Directions: Going line by line through the material below, tally those that contain the word "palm" and give the count by itself.

Given data:
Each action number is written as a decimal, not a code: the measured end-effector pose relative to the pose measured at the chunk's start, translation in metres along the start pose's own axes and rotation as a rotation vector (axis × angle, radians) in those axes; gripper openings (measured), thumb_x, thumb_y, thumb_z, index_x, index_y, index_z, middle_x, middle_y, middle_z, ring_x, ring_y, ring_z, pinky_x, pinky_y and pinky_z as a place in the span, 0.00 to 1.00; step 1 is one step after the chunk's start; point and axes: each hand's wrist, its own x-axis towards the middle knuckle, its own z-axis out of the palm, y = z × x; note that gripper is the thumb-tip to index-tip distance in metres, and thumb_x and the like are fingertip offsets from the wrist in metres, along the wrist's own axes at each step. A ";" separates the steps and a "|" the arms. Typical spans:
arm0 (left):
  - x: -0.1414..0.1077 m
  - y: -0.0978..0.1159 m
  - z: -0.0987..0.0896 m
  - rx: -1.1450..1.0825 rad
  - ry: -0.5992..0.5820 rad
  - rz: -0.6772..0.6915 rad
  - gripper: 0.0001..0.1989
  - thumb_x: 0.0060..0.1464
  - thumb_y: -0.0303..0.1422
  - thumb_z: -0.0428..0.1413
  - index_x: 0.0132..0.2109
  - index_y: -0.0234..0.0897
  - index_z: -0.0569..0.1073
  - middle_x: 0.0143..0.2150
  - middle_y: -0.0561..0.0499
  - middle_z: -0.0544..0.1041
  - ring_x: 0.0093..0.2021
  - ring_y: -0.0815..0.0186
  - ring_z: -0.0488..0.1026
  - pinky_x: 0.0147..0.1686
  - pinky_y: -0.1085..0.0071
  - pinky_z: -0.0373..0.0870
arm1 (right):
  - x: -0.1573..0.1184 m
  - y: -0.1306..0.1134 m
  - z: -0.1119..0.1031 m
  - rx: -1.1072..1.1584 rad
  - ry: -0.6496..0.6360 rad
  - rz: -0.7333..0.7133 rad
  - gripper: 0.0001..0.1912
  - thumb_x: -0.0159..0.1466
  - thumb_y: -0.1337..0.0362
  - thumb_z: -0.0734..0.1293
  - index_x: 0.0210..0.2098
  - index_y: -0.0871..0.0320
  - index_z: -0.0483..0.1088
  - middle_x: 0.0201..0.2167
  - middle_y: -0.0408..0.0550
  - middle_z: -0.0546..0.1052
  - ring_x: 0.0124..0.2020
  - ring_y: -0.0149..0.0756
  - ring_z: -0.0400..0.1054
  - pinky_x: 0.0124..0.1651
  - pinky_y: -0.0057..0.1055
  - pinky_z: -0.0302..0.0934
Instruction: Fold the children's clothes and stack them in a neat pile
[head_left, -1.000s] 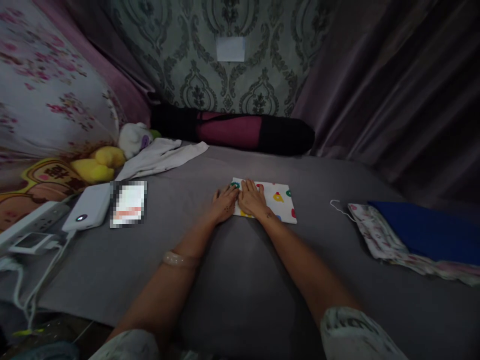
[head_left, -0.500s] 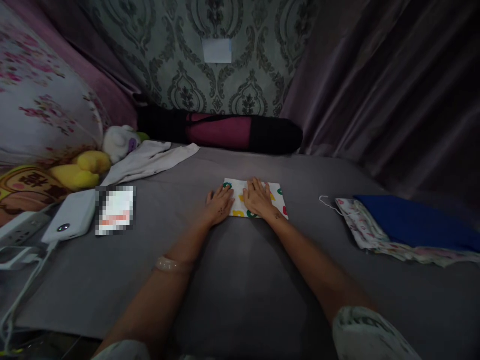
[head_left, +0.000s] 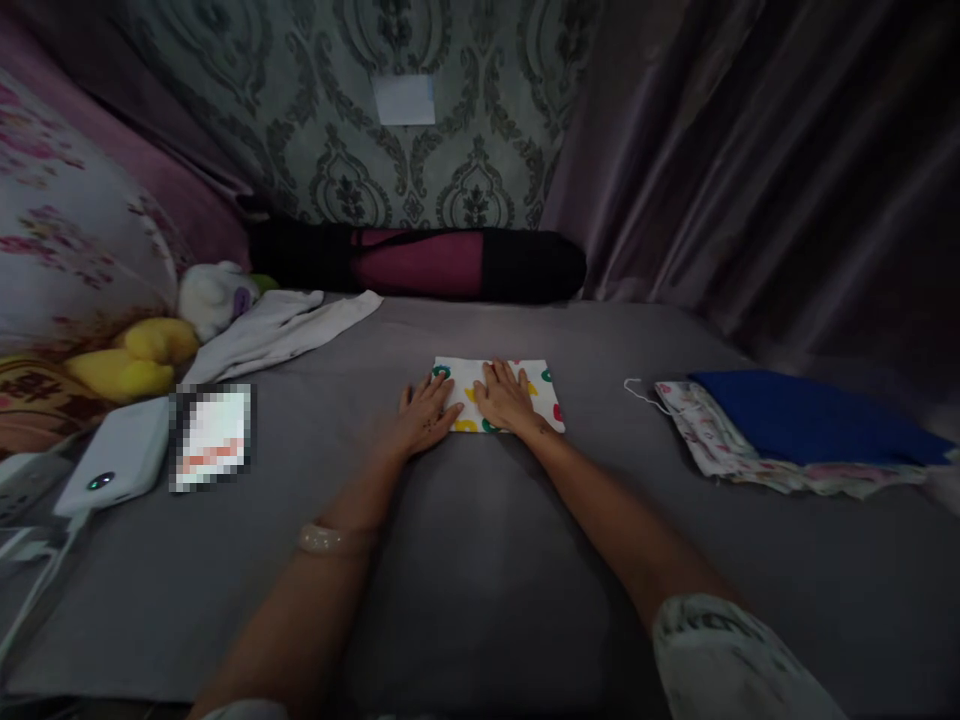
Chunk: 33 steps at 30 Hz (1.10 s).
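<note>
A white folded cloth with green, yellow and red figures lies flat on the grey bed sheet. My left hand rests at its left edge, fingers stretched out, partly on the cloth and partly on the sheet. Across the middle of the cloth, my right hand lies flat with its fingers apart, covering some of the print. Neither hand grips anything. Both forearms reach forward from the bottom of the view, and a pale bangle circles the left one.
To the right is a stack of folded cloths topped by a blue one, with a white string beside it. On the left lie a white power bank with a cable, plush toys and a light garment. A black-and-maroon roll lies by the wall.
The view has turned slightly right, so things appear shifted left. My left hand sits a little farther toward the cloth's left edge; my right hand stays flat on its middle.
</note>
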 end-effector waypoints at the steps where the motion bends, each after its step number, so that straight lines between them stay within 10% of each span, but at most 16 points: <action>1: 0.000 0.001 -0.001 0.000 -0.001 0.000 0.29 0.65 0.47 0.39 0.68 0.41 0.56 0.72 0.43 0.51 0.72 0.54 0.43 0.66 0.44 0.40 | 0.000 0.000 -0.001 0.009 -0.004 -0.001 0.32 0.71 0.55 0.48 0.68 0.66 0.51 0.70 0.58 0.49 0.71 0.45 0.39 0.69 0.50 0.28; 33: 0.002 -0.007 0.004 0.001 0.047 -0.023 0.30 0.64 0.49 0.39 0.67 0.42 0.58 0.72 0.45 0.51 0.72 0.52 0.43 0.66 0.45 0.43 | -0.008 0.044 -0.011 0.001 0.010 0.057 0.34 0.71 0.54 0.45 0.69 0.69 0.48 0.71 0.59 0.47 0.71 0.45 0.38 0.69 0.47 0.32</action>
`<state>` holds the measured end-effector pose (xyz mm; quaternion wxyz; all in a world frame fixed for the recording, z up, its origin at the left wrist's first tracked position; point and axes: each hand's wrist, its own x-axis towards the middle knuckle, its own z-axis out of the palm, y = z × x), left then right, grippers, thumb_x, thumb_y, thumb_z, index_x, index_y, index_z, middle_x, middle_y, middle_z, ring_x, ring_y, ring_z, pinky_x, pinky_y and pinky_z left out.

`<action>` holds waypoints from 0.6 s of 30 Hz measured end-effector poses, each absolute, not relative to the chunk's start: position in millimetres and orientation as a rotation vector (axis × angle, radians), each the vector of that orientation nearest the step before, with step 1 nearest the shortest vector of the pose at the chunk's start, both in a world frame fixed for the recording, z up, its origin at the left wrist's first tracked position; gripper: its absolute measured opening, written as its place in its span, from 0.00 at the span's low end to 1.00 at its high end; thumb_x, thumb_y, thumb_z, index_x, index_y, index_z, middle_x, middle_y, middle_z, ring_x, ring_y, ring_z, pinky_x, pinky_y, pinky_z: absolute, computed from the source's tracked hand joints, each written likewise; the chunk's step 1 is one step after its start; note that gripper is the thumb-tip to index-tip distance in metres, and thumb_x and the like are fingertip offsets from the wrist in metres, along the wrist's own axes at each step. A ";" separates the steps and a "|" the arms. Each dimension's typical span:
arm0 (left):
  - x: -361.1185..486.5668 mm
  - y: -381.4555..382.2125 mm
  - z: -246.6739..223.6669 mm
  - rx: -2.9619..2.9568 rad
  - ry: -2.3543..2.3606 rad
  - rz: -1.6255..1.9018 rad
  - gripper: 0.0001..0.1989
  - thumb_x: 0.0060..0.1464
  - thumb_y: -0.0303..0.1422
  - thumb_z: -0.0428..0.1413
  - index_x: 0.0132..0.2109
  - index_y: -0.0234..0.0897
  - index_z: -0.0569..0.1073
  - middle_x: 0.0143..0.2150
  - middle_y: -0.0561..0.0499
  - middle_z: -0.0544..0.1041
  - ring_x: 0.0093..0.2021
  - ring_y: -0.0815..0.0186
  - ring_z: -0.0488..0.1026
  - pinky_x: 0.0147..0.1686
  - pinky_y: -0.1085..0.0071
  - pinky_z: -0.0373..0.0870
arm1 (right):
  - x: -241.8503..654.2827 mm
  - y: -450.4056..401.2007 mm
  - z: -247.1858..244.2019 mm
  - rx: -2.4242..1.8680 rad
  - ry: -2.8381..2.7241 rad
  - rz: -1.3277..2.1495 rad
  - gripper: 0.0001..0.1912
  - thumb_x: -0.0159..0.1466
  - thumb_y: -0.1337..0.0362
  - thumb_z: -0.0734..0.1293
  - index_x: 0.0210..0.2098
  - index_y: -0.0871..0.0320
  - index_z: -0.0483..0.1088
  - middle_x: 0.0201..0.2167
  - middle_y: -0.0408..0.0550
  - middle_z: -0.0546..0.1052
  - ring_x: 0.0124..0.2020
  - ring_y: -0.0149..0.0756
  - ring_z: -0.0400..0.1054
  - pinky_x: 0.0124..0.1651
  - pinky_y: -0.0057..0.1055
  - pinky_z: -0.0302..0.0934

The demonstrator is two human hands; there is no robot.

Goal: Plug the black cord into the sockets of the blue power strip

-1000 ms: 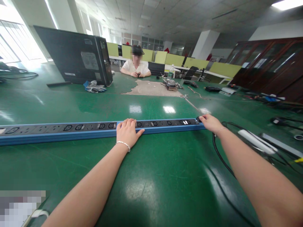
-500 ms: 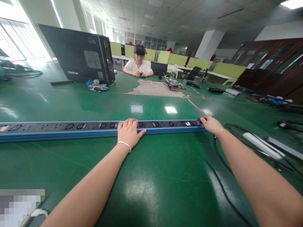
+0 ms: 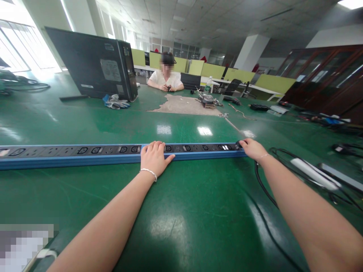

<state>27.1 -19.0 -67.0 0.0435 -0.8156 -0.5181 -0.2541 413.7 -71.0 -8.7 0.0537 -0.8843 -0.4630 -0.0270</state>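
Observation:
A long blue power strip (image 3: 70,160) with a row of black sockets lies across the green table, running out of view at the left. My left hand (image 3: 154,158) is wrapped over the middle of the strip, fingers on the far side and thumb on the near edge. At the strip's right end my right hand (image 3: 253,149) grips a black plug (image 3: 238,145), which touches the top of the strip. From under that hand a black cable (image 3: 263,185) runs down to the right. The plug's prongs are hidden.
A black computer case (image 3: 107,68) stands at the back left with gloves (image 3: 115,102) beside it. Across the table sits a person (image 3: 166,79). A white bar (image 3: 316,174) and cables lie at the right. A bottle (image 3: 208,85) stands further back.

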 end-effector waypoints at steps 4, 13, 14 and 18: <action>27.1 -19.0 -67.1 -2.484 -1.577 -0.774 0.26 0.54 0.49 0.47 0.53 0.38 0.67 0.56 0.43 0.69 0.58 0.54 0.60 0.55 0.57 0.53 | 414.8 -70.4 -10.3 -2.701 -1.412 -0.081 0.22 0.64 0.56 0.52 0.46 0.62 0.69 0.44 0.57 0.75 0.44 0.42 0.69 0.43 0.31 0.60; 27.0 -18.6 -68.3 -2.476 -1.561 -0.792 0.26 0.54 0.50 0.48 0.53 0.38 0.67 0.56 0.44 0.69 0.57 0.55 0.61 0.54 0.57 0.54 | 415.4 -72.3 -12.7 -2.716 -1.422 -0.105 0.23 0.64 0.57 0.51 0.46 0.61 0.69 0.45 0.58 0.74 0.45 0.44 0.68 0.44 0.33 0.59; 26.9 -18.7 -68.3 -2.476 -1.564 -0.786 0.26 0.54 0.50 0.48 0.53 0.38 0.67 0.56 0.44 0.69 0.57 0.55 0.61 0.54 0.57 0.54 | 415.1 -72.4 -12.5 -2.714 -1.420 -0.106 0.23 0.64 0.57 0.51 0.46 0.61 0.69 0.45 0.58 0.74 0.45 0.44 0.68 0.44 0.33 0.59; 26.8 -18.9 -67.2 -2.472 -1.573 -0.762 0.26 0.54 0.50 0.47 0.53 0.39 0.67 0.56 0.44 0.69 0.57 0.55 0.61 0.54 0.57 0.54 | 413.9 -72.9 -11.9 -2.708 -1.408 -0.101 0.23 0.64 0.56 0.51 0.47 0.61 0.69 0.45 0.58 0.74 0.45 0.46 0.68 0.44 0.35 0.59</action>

Solution for this task: 2